JUSTICE–More Support for Programs to Reduce Crime, Gun Violence

Nova Scotia law enforcement agencies and community organizations will soon have access to additional funding to reduce crime and gun violence.

The province will receive $4.7 million over five years from Public Safety Canada through the federal Gun and Gang Violence Action Fund.

Nova Scotia will direct the federal investments toward the development of a gun and gang violence strategy, improving intelligence gathering, and enhancing training for police officers and Crown attorneys. These investments will occur over the duration of the agreement.

“Guns and gang violence have no place in our communities,” said Attorney General and Minister of Justice Mark Furey. “This funding will help us strengthen our efforts to prevent, disrupt and combat gun and gang violence in Nova Scotia.”

In 2017, almost 40 per cent of Nova Scotia homicides were gun related.
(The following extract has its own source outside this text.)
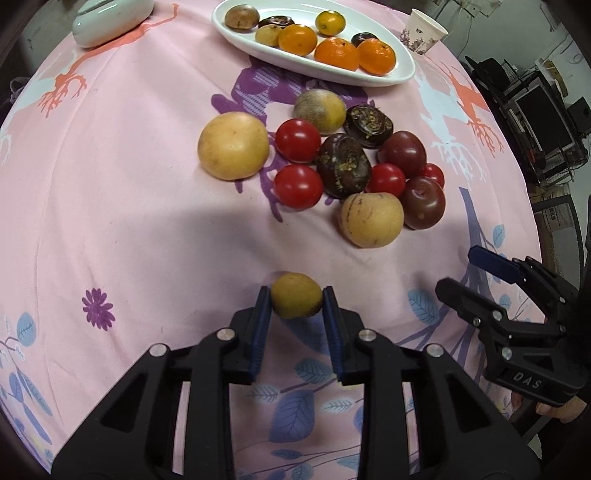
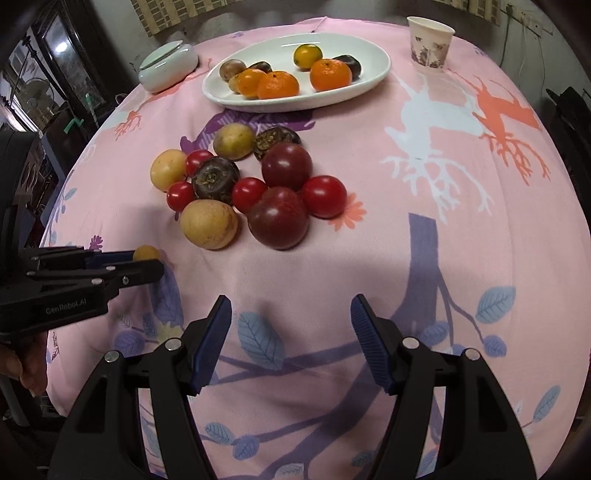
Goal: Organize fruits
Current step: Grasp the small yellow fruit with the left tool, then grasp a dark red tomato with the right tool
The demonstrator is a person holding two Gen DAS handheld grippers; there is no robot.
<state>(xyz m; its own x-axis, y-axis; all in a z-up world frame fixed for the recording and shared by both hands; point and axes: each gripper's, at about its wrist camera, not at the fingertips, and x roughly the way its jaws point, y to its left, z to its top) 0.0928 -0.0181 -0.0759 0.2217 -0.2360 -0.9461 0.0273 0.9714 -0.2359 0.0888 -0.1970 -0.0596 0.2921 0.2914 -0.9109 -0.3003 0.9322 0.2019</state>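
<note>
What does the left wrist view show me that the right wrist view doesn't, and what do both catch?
Only the left wrist view shows both pads of the left gripper pressed on the small yellow fruit. Only the right wrist view shows the right gripper head on, open and empty. Both show the white plate with oranges, the fruit pile, the paper cup and the pink tablecloth.
</note>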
And, over the last seven years there have been 42 cases involving gang activity and organized crime.

“One of the most successful ways to combat gun and gang violence is to develop initiatives that address the underlying causes of violence at the community level,” said Bill Blair, federal Minister of Border Services and Organized Crime Reduction. “The Government of Canada is pleased to partner with Nova Scotia to help fund important local initiatives that will serve the needs of vulnerable populations.”

Investments will also support prevention and intervention initiatives, including:
— a community mobilization project to respond to violent or traumatic incidents and increase community resilience
— supports to help Indigenous people awaiting trial navigate the criminal court process and access social networks and programs
— development of individualized needs-based responses for survivors of human trafficking and exploitation

“The commercial sexual exploitation and human trafficking of youth is an issue that affects families in communities across Nova Scotia” said Charlene Gagnon, advocacy and research manager with the YWCA Halifax. “The Safe Spaces project will enable us to help meet the needs of these youth and produce meaningful data and research to inform us all as we move forward.”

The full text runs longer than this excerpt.